3. To the charge framed under Section 302, IPC, the accused-appellant pleaded not guilty. In all. prosecution examined as many as eleven witnesses including the investigation officer. The accused-appellant was then, examined under Section 313, Cr.P.C. and in his examination, the accused-appellant denied that he had committed the offence as alleged to have been committed by him, the case of defence being that the said deceased suffered from insanity, she used to inflict injuries on her own person and that on the night of the occurrence, she had committed suicide by throttling herself to death. The defence also adduced evidence by examining two witnesses including a minor son of the said deceased. On conclusion of the trial, the learned trial Court, on finding the accused-appellant guilty of the charge framed against him, convicted him accordingly and passed sentence against him as mentioned hereinabove. Aggrieved by his conviction and the sentence passed against him, the accused-appellant has preferred the present appeal.

4. We have heard Mr. J. M. Choudhury, learned senior counsel, appearing on behalf of the accused-appellant, and Mr. P. Bora, learned Public Prosecutor, Assam.

5. We, first refer to the evidence of Dr. Utpal Kumar Das (PW-5), who had conducted post-mortem examination on the said dead body. This witness’s evidence is that on 16-8-97, at about 2.30 p.m. he conducted post-mortern examination on he said dead body and found as follows ;

The dead body is stout; rigor mortis present; a stream of saliva with fine forthy discharge seen trickling from the right angle of the mouth and running behind across the cheek.

1. Bruise No. 1.3 x 2 in size on the left cheek.

2. Bruise 1 x 1 in size on the right ,of neck lateral to the larynx.

3. Bruise 2 x 3 in size on the left side of the neck lateral to the larynx.

4. Multiple bruises and abrasions on the back covering whole of the right scapular region.

5. Multiple bruises and abrasions on the back covering whole scapular region.

6. Multiple bruises and abrasions in front of lateral and behind the upper half of the left arm.

7. Multiple bruises and abrasions in front of lateral and behind the upper half of the left right arm.

On dissection of the neck, bruising of superficial form on muscles are seen. There is fracture of the larynx and thyroid cartilages. The hyoid-bone is fractured at the Junction of the right horn and the body of the bone.

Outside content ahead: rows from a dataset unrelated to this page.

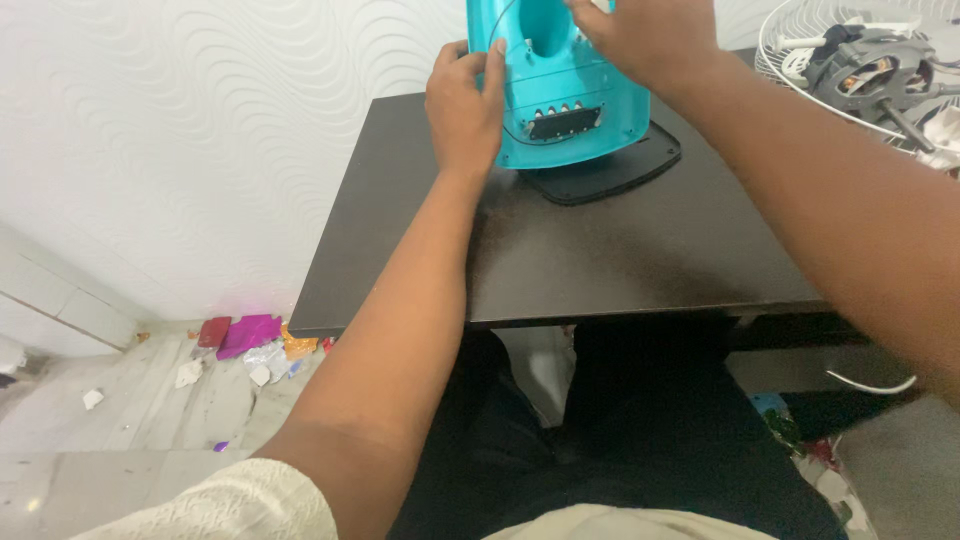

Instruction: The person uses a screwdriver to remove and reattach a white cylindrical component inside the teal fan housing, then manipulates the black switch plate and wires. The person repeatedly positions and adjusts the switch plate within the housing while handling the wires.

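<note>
In the head view, the left hand (465, 105) is closed around the left edge of the teal housing (570, 95), which stands upright on a black base (610, 170) at the far side of the tabletop (600, 250). The right hand (645, 40) lies curled over its top right, and I judge a firm, even hold on both sides keeps it from tipping. A fan guard (800, 85) with motor parts sits near on the right.

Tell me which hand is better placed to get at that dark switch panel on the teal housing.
Probably the left hand: it grips the edge of the teal housing right beside the dark switch panel. The right hand holds the housing higher up, farther from the panel.
</note>
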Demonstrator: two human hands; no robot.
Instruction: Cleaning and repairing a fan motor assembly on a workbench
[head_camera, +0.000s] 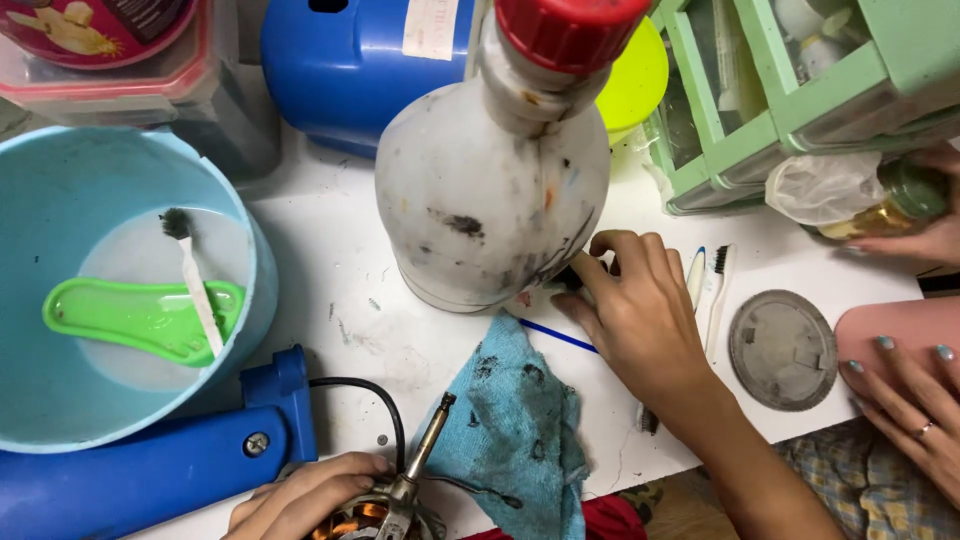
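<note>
My left hand grips a small electric motor with copper windings at the bottom edge; its metal shaft points up and to the right. My right hand reaches to the base of a dirty white plastic bottle with a red cap. Its fingertips pinch a small black object against the bottle's foot. A stained light-blue rag lies between my hands on the white table.
A light-blue basin at left holds a green scoop and a white brush. A blue casing lies at the front. Toothbrushes and a grey round lid lie at right. Another person's hands hold a capped jar by green drawers.
</note>
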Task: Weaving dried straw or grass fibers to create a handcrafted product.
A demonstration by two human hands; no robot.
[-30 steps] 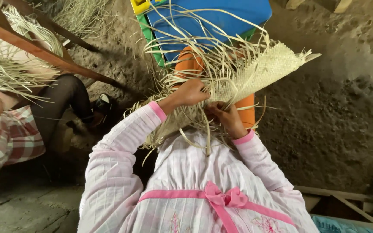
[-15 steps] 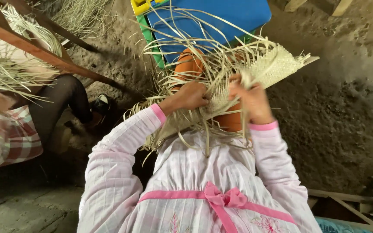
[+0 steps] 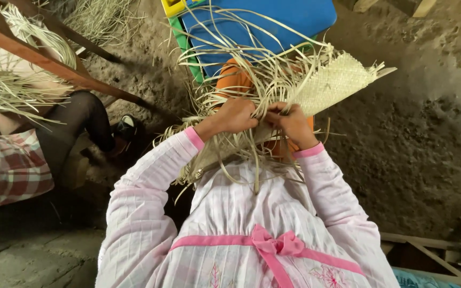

On dissection of the abdomen, uterus was found enlarged. After opening the uterus a dead foetus, which is about 20 weeks pregnancy type and the foetus found undisturbed

The mouth, pharynx and oescophagus found congested. Stomach found containing undigested food particles.

Small intestine contains semi-digested food ar tides and the large intestine is loaded with fickle matters (stool etc.).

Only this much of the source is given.